Nothing in the entries may be altered; copy them in full.
(RAW DATA begins)
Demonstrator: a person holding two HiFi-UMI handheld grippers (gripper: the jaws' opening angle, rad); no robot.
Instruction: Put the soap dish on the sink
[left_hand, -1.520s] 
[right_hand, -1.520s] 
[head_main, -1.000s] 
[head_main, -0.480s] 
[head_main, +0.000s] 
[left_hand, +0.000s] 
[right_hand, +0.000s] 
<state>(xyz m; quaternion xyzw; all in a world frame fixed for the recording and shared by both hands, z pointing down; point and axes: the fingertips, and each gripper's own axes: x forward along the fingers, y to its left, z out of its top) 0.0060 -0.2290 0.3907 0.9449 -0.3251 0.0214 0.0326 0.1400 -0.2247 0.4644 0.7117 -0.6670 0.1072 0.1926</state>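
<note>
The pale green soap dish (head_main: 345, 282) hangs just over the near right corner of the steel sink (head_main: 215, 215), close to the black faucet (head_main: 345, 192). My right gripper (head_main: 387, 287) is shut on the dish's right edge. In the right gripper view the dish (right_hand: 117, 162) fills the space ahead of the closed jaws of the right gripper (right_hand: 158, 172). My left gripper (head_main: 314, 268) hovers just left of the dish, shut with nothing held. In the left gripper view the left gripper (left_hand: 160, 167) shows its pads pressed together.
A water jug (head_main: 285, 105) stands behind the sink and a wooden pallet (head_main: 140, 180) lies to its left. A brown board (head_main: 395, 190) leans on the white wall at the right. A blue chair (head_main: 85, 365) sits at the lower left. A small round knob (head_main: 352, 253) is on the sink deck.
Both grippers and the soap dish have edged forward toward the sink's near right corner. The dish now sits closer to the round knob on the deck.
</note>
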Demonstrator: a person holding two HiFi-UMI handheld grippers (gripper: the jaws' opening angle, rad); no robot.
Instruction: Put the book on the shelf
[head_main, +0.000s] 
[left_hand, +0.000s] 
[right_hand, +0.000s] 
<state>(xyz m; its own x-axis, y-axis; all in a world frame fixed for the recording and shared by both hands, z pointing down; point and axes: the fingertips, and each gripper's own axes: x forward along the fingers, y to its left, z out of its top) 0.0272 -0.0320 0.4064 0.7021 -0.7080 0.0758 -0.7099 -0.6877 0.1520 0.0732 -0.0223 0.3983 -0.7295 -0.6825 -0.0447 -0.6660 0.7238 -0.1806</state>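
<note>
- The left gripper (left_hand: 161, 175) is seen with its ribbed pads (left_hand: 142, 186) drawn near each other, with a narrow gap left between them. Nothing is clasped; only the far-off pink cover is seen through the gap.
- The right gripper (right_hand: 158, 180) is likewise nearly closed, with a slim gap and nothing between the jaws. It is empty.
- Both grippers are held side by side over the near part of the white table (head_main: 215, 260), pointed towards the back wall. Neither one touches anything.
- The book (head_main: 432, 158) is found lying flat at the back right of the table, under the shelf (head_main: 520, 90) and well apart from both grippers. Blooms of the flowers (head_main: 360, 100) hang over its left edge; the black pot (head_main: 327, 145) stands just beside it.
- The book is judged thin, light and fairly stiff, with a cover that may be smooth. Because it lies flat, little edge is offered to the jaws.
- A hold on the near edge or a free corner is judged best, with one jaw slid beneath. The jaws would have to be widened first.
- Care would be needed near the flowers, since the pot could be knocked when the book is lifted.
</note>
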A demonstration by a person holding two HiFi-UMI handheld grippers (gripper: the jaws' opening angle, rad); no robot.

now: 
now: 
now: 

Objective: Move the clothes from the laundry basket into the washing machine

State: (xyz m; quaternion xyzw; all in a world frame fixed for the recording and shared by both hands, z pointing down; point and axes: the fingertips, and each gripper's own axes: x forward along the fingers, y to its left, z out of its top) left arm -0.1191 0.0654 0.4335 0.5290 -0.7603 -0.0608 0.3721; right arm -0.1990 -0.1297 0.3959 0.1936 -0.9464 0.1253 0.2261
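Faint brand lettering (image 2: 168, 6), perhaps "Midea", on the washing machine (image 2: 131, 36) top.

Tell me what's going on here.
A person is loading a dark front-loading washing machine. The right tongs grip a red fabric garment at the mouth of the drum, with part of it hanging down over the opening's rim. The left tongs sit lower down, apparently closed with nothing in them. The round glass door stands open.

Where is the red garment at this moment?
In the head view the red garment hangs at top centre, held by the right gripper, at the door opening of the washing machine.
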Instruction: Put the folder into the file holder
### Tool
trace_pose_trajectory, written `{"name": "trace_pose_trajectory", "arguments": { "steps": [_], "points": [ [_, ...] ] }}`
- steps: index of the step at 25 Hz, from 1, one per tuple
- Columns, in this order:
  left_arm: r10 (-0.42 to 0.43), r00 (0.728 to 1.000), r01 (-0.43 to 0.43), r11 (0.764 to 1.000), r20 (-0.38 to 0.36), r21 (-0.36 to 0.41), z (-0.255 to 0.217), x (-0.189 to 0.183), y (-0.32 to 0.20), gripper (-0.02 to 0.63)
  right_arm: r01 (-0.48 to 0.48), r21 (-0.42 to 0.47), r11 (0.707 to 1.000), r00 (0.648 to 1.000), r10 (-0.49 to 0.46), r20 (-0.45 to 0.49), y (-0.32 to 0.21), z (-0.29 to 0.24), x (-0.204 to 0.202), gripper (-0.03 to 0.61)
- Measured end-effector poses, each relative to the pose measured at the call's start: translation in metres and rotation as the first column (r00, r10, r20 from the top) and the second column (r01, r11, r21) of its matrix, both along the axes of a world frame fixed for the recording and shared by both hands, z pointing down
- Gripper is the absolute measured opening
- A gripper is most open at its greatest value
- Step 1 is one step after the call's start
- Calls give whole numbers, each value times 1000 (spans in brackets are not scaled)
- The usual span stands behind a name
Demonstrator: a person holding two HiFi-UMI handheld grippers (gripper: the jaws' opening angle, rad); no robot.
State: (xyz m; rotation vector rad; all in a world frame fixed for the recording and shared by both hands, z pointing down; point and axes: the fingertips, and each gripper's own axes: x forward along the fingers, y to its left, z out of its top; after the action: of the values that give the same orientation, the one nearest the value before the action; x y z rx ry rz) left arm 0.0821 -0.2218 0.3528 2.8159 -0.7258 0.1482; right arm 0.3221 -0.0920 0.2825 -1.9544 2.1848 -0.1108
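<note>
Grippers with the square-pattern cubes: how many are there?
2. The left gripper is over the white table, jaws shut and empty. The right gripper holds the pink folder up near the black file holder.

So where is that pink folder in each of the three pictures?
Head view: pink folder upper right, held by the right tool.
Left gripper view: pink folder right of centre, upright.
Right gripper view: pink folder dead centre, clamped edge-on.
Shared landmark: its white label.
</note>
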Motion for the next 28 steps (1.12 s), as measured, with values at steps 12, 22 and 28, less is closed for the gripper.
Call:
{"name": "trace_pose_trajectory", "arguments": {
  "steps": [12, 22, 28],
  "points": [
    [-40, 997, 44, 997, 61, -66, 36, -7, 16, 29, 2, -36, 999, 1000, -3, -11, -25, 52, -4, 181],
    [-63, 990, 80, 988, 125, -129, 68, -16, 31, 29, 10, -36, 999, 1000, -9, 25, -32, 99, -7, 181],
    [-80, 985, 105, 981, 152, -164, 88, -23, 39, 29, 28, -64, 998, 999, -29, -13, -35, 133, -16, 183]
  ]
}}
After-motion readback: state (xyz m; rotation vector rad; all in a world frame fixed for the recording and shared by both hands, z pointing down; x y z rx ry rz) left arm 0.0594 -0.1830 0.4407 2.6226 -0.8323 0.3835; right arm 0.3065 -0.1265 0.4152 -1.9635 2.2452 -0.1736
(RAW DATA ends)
SOLUTION FOR THIS EXERCISE =
Demonstrator: a person holding two HiFi-UMI handheld grippers (gripper: the jaws' opening angle, rad); no robot.
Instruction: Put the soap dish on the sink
[left_hand, -1.520s] 
[right_hand, -1.520s] 
[head_main, -1.000s] 
[head_main, -0.480s] 
[head_main, +0.000s] 
[left_hand, +0.000s] 
[right_hand, +0.000s] 
<state>(xyz m; quaternion xyzw; all in a world frame fixed for the recording and shared by both hands, z pointing down; point and axes: the fingertips, and each gripper's own axes: x forward along the fingers, y to its left, z out of its top) 0.0060 -0.2290 0.3907 0.9449 -0.3251 0.0214 0.0326 0.1400 -0.2247 0.4644 0.7117 -0.6670 0.1072 0.1926</state>
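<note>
The pale green soap dish (head_main: 345, 282) hangs just over the near right corner of the steel sink (head_main: 215, 215), close to the black faucet (head_main: 345, 192). My right gripper (head_main: 387, 287) is shut on the dish's right edge. In the right gripper view the dish (right_hand: 117, 162) fills the space ahead of the closed jaws of the right gripper (right_hand: 158, 172). My left gripper (head_main: 314, 268) hovers just left of the dish, shut with nothing held. In the left gripper view the left gripper (left_hand: 160, 167) shows its pads pressed together.
A water jug (head_main: 285, 105) stands behind the sink and a wooden pallet (head_main: 140, 180) lies to its left. A brown board (head_main: 395, 190) leans on the white wall at the right. A blue chair (head_main: 85, 365) sits at the lower left. A small round knob (head_main: 352, 253) is on the sink deck.
Both grippers and the soap dish have edged forward toward the sink's near right corner. The dish now sits closer to the round knob on the deck.
</note>
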Demonstrator: a person holding two HiFi-UMI handheld grippers (gripper: the jaws' opening angle, rad); no robot.
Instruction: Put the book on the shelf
[head_main, +0.000s] 
[left_hand, +0.000s] 
[right_hand, +0.000s] 
<state>(xyz m; its own x-axis, y-axis; all in a world frame fixed for the recording and shared by both hands, z pointing down; point and axes: the fingertips, and each gripper's own axes: x forward along the fingers, y to its left, z out of its top) 0.0272 -0.0320 0.4064 0.7021 -0.7080 0.0758 -0.7099 -0.6877 0.1520 0.0732 -0.0223 0.3983 -0.7295 -0.6825 -0.0447 -0.6660 0.7238 -0.1806</state>
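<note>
- The left gripper (left_hand: 161, 175) is seen with its ribbed pads (left_hand: 142, 186) drawn near each other, with a narrow gap left between them. Nothing is clasped; only the far-off pink cover is seen through the gap.
- The right gripper (right_hand: 158, 180) is likewise nearly closed, with a slim gap and nothing between the jaws. It is empty.
- Both grippers are held side by side over the near part of the white table (head_main: 215, 260), pointed towards the back wall. Neither one touches anything.
- The book (head_main: 432, 158) is found lying flat at the back right of the table, under the shelf (head_main: 520, 90) and well apart from both grippers. Blooms of the flowers (head_main: 360, 100) hang over its left edge; the black pot (head_main: 327, 145) stands just beside it.
- The book is judged thin, light and fairly stiff, with a cover that may be smooth. Because it lies flat, little edge is offered to the jaws.
- A hold on the near edge or a free corner is judged best, with one jaw slid beneath. The jaws would have to be widened first.
- Care would be needed near the flowers, since the pot could be knocked when the book is lifted.
</note>
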A demonstration by a person holding two HiFi-UMI handheld grippers (gripper: the jaws' opening angle, rad); no robot.

now: 
now: 
now: 

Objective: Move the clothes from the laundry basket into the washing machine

State: (xyz m; quaternion xyzw; all in a world frame fixed for the recording and shared by both hands, z pointing down; point and axes: the fingertips, and each gripper's own axes: x forward along the fingers, y to its left, z out of its top) left arm -0.1191 0.0654 0.4335 0.5290 -0.7603 -0.0608 0.3721; right arm -0.1990 -0.1297 0.3959 0.1936 -0.9464 0.1253 0.2261
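Faint brand lettering (image 2: 168, 6), perhaps "Midea", on the washing machine (image 2: 131, 36) top.

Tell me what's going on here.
A person is loading a dark front-loading washing machine. The right tongs grip a red fabric garment at the mouth of the drum, with part of it hanging down over the opening's rim. The left tongs sit lower down, apparently closed with nothing in them. The round glass door stands open.

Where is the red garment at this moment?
In the head view the red garment hangs at top centre, held by the right gripper, at the door opening of the washing machine.
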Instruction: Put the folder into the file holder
### Tool
trace_pose_trajectory, written `{"name": "trace_pose_trajectory", "arguments": { "steps": [_], "points": [ [_, ...] ] }}`
- steps: index of the step at 25 Hz, from 1, one per tuple
- Columns, in this order:
  left_arm: r10 (-0.42 to 0.43), r00 (0.728 to 1.000), r01 (-0.43 to 0.43), r11 (0.764 to 1.000), r20 (-0.38 to 0.36), r21 (-0.36 to 0.41), z (-0.255 to 0.217), x (-0.189 to 0.183), y (-0.32 to 0.20), gripper (-0.02 to 0.63)
  right_arm: r01 (-0.48 to 0.48), r21 (-0.42 to 0.47), r11 (0.707 to 1.000), r00 (0.648 to 1.000), r10 (-0.49 to 0.46), r20 (-0.45 to 0.49), y (-0.32 to 0.21), z (-0.29 to 0.24), x (-0.204 to 0.202), gripper (-0.03 to 0.61)
- Measured end-effector poses, each relative to the pose measured at the call's start: translation in metres and rotation as the first column (r00, r10, r20 from the top) and the second column (r01, r11, r21) of its matrix, both along the axes of a world frame fixed for the recording and shared by both hands, z pointing down
- Gripper is the absolute measured opening
- A gripper is most open at its greatest value
- Step 1 is one step after the call's start
- Calls give whole numbers, each value times 1000 (spans in brackets are not scaled)
- The usual span stands behind a name
Demonstrator: a person holding two HiFi-UMI handheld grippers (gripper: the jaws' opening angle, rad); no robot.
State: (xyz m; rotation vector rad; all in a world frame fixed for the recording and shared by both hands, z pointing down; point and axes: the fingertips, and each gripper's own axes: x forward along the fingers, y to its left, z out of its top; after the action: of the values that give the same orientation, the one nearest the value before the action; x y z rx ry rz) left arm 0.0821 -0.2218 0.3528 2.8159 -0.7258 0.1482; right arm 0.3221 -0.0920 0.2825 -1.9544 2.1848 -0.1108
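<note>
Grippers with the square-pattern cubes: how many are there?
2. The left gripper is over the white table, jaws shut and empty. The right gripper holds the pink folder up near the black file holder.

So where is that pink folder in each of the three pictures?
Head view: pink folder upper right, held by the right tool.
Left gripper view: pink folder right of centre, upright.
Right gripper view: pink folder dead centre, clamped edge-on.
Shared landmark: its white label.
</note>
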Motion for the next 28 steps (1.12 s), as measured, with values at steps 12, 22 and 28, less is closed for the gripper.
Call:
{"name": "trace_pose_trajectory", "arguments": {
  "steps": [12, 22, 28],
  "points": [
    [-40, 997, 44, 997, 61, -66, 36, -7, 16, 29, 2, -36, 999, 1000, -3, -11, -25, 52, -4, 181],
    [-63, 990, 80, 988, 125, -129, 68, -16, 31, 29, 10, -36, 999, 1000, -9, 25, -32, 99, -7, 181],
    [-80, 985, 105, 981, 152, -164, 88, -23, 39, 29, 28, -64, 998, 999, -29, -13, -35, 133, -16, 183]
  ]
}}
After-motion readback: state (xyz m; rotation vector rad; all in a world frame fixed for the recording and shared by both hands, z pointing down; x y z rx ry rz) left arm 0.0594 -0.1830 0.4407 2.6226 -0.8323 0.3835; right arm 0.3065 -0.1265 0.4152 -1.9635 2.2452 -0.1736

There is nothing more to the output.